**INSTRUCTIONS FOR THE TASK**
Below are records. Copy every line with "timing" in it.

=== DATASET EXTRACT ===

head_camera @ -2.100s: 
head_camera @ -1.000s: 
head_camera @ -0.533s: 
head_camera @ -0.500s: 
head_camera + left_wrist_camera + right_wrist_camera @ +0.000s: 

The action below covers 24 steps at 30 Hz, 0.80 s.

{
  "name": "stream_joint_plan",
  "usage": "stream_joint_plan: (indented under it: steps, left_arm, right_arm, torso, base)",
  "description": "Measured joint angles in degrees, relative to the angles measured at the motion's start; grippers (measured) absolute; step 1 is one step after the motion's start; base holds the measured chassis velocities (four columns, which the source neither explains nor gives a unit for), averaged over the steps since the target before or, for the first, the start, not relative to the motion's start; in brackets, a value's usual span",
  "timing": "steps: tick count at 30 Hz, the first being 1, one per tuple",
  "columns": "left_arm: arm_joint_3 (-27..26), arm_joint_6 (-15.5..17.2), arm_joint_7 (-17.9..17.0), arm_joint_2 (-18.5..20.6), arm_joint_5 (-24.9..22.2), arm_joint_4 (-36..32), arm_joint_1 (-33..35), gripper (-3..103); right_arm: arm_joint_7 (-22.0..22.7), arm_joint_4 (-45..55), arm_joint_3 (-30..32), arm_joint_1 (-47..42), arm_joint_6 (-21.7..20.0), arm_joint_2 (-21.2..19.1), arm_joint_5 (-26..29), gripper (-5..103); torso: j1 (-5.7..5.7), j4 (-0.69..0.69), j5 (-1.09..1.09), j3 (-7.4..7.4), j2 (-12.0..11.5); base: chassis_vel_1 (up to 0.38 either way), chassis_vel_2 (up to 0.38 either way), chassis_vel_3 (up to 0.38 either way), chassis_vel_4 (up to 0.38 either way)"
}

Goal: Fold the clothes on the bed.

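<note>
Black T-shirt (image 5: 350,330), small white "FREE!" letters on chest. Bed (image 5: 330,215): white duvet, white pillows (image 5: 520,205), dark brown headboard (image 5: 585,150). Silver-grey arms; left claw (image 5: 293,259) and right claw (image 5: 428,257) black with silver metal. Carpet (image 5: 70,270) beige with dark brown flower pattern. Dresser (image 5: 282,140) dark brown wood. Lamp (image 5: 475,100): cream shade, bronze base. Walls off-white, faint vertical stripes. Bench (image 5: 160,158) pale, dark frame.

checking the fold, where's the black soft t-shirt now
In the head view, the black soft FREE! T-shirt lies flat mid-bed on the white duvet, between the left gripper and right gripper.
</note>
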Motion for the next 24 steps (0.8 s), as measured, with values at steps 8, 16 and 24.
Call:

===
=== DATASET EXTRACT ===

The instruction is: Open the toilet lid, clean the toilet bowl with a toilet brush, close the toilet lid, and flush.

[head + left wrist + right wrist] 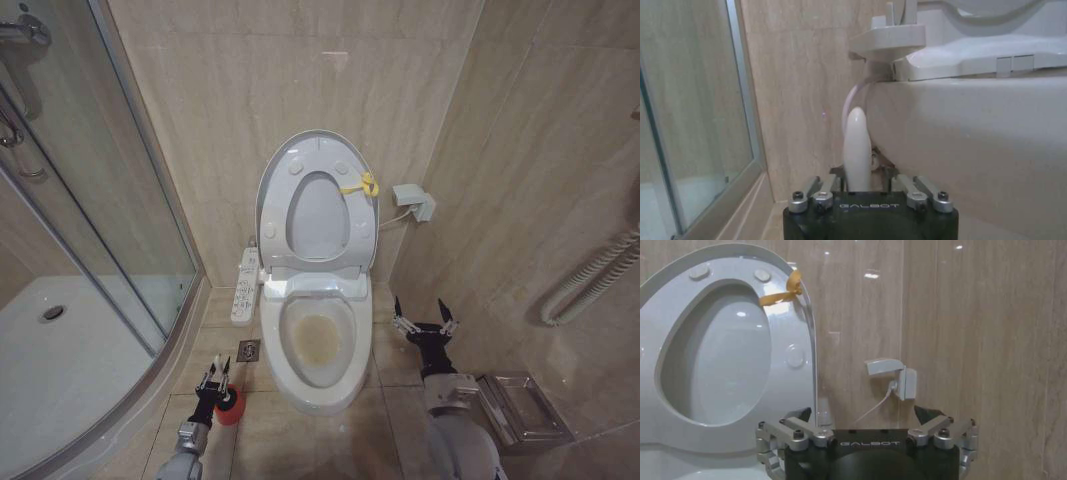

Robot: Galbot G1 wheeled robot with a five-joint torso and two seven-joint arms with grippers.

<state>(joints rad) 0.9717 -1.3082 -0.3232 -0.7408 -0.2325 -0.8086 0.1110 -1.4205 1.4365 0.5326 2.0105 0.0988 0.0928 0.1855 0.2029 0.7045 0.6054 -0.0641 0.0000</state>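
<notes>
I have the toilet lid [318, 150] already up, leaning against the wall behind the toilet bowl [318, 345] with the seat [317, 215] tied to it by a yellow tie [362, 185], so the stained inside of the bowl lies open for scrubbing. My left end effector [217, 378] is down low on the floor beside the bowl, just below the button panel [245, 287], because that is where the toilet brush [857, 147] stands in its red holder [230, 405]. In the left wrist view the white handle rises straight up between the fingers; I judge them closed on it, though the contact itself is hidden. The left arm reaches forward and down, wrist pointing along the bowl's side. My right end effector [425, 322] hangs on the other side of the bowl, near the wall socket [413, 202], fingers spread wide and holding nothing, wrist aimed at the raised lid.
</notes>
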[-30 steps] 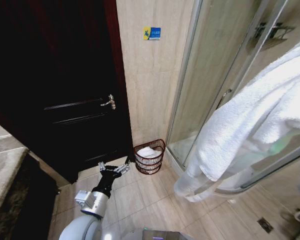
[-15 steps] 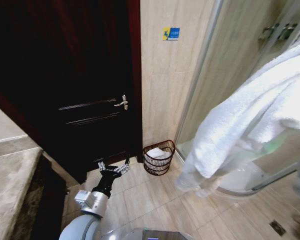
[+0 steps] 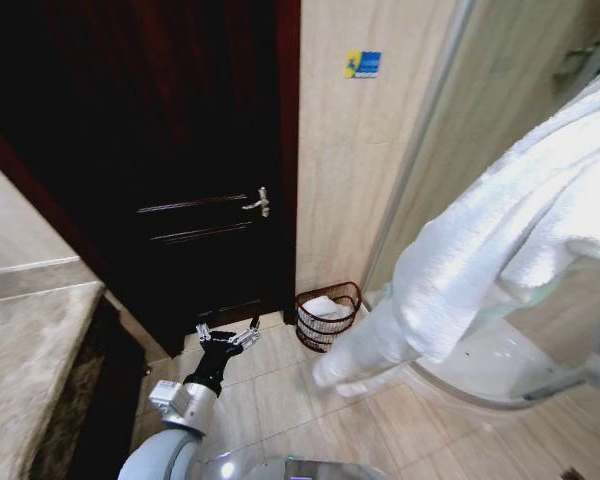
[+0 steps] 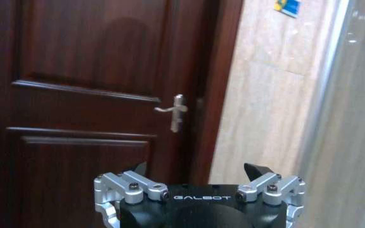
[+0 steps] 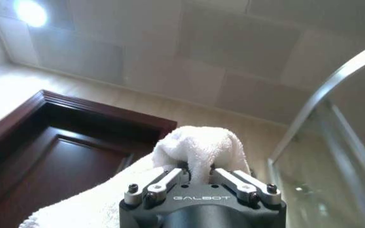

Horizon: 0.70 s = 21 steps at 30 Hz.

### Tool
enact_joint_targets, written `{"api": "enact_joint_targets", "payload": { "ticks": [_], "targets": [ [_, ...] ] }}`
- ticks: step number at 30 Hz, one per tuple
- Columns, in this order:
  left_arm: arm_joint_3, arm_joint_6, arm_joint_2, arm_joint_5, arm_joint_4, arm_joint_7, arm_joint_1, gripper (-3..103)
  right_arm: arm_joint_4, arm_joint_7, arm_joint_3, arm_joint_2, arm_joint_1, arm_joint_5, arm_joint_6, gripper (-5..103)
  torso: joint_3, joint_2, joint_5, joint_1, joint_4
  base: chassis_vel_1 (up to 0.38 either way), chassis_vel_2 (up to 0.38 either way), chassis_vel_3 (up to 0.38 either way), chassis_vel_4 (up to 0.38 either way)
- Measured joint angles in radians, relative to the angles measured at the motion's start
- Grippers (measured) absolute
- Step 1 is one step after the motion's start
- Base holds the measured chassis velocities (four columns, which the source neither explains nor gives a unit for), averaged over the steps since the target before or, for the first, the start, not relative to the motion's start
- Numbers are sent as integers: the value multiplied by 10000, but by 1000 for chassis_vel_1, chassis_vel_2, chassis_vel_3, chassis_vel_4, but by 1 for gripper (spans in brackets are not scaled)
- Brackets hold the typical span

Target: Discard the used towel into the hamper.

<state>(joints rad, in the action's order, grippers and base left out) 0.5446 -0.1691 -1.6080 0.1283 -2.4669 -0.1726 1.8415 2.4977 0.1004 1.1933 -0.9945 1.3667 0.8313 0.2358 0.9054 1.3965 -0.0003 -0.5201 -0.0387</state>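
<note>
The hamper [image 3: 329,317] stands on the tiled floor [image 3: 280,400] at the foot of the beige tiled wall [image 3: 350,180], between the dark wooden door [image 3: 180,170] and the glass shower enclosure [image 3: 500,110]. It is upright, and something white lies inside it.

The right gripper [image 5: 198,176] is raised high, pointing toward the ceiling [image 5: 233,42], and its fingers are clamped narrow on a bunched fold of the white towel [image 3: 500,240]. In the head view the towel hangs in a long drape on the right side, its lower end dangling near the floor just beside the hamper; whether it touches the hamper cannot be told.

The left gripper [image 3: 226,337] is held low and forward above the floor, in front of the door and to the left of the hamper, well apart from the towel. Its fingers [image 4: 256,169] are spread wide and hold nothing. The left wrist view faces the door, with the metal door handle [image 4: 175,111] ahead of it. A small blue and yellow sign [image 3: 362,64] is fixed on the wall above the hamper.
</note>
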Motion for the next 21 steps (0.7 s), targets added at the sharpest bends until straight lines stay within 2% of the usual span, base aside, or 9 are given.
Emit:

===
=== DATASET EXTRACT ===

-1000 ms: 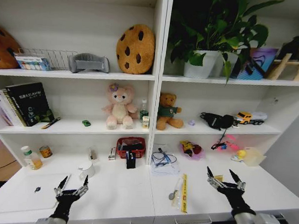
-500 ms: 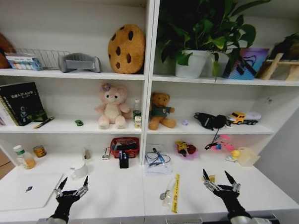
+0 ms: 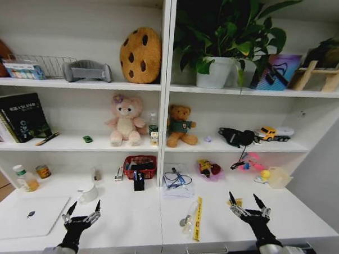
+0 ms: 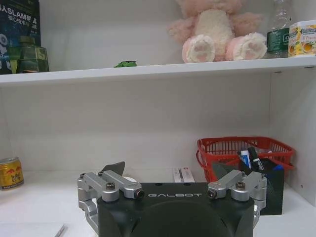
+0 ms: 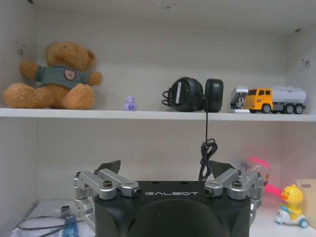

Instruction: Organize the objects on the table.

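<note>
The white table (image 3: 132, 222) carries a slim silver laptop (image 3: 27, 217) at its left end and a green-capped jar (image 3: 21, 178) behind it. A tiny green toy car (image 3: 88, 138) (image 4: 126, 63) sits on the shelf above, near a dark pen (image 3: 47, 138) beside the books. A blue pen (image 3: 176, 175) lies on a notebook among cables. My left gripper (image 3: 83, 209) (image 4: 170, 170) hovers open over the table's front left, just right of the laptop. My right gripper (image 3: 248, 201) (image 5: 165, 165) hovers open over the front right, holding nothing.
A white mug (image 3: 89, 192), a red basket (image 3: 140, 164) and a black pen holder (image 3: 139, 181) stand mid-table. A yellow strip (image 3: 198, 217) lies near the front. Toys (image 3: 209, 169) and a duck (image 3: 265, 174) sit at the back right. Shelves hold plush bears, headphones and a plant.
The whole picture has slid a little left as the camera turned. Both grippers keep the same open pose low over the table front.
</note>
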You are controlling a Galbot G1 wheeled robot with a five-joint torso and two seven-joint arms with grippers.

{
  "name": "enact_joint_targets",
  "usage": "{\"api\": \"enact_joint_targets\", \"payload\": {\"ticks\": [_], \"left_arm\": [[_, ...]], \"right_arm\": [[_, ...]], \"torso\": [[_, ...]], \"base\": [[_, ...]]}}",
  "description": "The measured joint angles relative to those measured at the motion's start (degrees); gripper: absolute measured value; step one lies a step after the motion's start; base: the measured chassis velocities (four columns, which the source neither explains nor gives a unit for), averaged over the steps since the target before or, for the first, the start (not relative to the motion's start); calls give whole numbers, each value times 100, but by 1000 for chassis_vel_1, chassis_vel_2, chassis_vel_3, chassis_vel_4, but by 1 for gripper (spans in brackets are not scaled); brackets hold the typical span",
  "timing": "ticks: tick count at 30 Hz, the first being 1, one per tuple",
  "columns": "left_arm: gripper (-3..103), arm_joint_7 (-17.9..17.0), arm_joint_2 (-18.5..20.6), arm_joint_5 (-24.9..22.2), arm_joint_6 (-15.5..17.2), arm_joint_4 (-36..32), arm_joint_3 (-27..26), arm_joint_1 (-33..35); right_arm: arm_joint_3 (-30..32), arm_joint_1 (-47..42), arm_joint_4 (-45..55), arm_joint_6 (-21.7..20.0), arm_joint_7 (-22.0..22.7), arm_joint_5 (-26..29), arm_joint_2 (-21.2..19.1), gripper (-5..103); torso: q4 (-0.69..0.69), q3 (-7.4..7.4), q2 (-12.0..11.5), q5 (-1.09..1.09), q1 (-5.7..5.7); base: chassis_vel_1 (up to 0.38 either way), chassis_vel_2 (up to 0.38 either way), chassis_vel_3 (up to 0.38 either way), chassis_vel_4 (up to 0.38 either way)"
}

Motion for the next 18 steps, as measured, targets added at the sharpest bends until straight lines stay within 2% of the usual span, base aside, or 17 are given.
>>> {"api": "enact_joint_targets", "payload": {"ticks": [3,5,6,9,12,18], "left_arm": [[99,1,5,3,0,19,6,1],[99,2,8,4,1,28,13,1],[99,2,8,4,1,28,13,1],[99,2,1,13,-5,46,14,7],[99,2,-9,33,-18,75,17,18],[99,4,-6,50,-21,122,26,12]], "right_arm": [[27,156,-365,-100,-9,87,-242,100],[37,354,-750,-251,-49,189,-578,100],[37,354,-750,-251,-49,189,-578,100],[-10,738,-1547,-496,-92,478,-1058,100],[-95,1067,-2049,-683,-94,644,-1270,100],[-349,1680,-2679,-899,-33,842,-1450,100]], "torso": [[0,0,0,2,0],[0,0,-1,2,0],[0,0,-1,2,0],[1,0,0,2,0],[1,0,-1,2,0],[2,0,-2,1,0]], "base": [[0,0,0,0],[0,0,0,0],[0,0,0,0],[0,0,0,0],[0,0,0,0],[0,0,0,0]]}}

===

**ANSWER SECTION**
  "timing": "steps: tick count at 30 Hz, the first being 1, one per tuple",
  "timing": "ticks: tick count at 30 Hz, the first being 1, one per tuple",

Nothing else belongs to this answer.